*** DATA PROVIDED ***
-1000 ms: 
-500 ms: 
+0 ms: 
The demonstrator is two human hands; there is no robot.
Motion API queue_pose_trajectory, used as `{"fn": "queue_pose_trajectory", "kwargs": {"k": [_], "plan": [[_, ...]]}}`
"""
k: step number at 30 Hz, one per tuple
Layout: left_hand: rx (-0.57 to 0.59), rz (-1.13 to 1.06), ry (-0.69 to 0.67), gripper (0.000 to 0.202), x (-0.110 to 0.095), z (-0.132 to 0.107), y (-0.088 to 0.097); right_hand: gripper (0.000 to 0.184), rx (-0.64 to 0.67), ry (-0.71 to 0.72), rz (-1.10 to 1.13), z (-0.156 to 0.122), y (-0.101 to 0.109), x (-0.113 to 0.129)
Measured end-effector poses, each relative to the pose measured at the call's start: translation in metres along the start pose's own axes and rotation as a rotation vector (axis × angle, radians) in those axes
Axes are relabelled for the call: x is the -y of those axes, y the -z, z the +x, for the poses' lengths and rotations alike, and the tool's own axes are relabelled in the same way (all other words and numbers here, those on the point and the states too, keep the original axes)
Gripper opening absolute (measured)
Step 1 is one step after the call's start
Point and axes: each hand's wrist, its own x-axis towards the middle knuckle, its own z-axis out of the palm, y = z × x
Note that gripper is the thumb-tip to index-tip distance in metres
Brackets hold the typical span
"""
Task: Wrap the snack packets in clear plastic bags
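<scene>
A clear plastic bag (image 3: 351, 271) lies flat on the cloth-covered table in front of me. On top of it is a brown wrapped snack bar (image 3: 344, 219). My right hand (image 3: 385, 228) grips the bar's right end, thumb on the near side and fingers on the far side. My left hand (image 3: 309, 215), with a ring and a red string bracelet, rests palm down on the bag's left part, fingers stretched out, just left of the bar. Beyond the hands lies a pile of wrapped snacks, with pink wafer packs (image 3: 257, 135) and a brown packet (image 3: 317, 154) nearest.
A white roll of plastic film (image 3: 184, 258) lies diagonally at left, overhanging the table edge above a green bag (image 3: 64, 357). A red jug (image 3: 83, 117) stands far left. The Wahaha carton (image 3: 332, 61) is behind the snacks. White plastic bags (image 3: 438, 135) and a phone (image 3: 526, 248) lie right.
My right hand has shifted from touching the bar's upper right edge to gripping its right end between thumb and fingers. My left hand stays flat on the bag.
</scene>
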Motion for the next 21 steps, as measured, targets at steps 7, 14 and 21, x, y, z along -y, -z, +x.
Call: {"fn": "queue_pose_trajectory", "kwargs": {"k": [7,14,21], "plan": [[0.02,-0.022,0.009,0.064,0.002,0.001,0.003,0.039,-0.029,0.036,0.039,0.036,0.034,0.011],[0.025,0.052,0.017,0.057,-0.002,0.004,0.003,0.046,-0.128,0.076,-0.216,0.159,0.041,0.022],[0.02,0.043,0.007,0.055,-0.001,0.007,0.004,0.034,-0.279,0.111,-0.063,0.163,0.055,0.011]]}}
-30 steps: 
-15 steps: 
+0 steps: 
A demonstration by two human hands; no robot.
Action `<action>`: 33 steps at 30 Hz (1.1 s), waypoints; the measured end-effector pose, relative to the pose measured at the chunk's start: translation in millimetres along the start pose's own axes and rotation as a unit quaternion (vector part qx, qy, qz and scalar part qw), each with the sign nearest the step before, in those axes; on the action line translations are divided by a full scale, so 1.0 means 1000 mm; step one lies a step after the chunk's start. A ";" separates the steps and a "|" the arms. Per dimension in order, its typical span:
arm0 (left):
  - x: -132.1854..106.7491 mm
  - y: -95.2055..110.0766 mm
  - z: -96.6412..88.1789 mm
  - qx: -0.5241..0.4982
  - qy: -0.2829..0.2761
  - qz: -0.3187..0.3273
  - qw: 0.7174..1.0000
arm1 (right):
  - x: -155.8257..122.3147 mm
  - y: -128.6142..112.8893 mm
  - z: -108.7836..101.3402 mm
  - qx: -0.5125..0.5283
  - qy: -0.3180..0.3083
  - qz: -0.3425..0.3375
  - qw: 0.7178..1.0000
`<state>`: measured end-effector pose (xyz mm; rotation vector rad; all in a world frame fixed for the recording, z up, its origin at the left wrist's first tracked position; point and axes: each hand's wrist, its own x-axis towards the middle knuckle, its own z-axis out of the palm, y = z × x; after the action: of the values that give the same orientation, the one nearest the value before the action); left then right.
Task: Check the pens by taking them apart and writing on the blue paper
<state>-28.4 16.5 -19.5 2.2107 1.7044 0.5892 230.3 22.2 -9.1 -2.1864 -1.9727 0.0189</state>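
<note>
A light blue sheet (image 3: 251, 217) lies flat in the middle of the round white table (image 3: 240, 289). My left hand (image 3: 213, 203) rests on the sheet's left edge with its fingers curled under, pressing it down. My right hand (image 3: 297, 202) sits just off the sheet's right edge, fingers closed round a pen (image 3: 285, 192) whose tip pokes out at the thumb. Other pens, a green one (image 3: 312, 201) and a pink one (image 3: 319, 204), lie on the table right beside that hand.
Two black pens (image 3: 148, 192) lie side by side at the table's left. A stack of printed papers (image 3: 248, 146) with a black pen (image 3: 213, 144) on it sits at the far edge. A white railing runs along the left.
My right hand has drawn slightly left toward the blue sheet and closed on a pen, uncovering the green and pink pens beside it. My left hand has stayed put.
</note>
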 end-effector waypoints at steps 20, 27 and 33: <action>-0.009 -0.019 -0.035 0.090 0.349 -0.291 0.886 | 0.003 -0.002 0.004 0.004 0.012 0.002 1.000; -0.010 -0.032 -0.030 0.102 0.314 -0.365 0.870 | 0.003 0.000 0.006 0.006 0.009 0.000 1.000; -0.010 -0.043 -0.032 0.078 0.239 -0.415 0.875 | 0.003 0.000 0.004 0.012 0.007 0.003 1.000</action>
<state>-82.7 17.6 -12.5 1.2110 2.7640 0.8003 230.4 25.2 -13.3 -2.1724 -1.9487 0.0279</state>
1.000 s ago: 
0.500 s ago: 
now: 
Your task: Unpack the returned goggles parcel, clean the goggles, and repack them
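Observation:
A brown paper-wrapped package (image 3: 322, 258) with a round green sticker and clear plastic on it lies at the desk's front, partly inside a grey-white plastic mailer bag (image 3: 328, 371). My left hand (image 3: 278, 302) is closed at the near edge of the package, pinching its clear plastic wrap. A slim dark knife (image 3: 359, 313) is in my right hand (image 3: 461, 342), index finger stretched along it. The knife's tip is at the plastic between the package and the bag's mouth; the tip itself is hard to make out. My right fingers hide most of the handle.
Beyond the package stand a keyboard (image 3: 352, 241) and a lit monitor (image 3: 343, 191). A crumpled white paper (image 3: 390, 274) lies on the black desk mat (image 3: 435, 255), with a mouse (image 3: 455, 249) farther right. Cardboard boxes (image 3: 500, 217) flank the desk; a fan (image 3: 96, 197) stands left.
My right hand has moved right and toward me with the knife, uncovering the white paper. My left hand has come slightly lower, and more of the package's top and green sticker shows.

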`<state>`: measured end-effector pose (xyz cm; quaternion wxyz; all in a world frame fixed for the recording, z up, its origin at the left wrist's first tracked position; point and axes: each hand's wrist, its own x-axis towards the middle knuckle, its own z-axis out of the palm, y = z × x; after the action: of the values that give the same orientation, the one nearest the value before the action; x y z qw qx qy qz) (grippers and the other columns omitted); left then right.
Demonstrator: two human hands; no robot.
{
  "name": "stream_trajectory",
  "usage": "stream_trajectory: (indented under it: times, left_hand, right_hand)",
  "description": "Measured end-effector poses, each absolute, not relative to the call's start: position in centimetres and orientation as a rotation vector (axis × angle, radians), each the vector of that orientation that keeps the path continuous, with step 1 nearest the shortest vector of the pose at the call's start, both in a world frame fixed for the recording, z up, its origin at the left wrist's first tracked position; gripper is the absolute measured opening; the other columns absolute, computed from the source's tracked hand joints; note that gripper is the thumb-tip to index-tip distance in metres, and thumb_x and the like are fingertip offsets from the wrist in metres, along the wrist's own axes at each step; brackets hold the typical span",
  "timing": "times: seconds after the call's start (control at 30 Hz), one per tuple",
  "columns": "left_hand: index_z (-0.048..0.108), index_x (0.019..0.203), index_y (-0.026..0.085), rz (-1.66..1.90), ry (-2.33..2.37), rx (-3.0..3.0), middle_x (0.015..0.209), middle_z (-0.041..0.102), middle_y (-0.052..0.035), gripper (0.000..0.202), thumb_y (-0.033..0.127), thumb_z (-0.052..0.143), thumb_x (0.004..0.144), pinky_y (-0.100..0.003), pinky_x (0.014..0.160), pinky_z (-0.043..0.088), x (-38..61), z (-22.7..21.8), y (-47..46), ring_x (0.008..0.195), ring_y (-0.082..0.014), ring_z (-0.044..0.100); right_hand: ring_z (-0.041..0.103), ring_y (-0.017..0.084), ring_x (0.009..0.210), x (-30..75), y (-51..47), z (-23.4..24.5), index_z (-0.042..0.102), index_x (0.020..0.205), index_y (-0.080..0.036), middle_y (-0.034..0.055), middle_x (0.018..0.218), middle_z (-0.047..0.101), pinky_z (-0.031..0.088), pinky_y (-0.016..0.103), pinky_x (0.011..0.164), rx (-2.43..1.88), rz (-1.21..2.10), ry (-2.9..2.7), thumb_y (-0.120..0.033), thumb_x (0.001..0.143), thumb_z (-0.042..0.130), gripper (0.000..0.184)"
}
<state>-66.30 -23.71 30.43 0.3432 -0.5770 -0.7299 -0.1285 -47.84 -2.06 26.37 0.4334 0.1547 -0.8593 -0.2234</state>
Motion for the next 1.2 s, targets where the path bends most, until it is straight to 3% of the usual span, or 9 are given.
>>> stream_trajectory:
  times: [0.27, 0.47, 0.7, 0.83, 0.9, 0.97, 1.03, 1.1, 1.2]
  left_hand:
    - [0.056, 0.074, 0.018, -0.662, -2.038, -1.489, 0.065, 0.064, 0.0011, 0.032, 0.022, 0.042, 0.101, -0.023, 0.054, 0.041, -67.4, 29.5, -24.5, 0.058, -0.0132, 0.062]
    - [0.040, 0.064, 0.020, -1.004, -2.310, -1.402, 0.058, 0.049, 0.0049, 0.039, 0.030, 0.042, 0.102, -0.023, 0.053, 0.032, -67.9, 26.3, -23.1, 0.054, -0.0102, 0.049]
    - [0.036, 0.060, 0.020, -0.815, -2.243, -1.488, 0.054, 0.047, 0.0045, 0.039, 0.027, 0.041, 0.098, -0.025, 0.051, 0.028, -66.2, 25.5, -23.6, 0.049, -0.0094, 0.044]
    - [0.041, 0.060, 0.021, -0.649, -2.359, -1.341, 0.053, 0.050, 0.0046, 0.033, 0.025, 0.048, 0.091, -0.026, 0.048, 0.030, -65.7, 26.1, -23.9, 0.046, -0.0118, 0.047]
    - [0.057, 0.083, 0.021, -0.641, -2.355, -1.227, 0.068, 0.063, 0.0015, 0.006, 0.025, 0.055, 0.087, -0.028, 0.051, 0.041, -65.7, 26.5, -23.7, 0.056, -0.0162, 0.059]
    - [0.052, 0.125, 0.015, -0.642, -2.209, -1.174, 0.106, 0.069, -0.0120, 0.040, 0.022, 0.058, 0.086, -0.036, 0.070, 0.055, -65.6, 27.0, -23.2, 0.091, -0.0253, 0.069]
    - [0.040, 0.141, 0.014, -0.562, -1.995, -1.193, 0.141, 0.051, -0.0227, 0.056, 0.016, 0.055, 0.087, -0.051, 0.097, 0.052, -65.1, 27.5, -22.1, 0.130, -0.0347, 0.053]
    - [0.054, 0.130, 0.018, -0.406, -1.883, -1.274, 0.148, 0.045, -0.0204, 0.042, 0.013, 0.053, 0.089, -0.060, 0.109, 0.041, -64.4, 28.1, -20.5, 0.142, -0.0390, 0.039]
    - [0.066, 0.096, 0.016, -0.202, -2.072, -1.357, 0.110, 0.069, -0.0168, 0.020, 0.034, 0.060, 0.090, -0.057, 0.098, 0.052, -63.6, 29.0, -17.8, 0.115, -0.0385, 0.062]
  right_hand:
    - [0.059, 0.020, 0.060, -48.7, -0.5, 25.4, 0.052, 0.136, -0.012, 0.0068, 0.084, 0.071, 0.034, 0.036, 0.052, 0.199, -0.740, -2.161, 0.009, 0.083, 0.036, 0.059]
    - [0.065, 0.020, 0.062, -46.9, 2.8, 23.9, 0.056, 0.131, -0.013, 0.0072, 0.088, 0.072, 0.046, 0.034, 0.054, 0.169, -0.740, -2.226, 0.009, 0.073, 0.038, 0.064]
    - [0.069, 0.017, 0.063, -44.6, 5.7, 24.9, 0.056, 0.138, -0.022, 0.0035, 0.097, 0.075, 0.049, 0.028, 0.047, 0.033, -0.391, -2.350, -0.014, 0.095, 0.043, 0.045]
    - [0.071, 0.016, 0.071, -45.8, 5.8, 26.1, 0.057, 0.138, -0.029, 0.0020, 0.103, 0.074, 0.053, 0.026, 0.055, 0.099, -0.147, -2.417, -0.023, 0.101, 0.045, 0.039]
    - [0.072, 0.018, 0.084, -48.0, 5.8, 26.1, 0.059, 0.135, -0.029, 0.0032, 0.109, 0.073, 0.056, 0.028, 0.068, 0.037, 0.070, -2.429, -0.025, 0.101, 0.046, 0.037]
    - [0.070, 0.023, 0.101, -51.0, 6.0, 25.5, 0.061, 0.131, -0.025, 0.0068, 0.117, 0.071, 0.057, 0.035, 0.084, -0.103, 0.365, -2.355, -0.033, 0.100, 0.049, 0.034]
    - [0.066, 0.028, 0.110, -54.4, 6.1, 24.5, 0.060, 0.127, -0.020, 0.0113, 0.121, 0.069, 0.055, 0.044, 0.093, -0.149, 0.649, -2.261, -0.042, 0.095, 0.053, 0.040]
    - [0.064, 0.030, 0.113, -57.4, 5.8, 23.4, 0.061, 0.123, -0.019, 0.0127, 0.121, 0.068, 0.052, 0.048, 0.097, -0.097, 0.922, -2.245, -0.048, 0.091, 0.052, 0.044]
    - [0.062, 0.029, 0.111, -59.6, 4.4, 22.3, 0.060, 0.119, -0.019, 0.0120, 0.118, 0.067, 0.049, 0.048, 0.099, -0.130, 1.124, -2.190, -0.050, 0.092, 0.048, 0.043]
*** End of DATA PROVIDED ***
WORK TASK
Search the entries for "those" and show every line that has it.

SOLUTION TO THIS TASK
Measured end-effector poses, each relative to the pose measured at the call's start: translation in metres along the start pose's own axes and rotation as a rotation vector (axis × angle, radians) in those axes
Axes are relabelled for the call: x is the -y of those axes, y the -z, z the +x, for the poses' lengths and rotations alike, and the tool's own axes are relabelled in the same way (all other words and numbers here, those on the point and the states too, keep the original axes)
Action `<action>`: 33 steps at 30 Hz (1.1 s), waypoints; the measured end-effector pose, relative to the pose measured at the chunk's start: translation in millimetres along the start pose's own axes and rotation as a unit quaternion (vector part qx, qy, qz and scalar part qw), each with the sign nearest the step before, in those axes; on the action line translations are divided by a full scale, so 1.0 means 1000 mm; step one lies a step after the chunk's start. A ";" separates the steps and a "|" the arms. Per dimension in order, its typical span:

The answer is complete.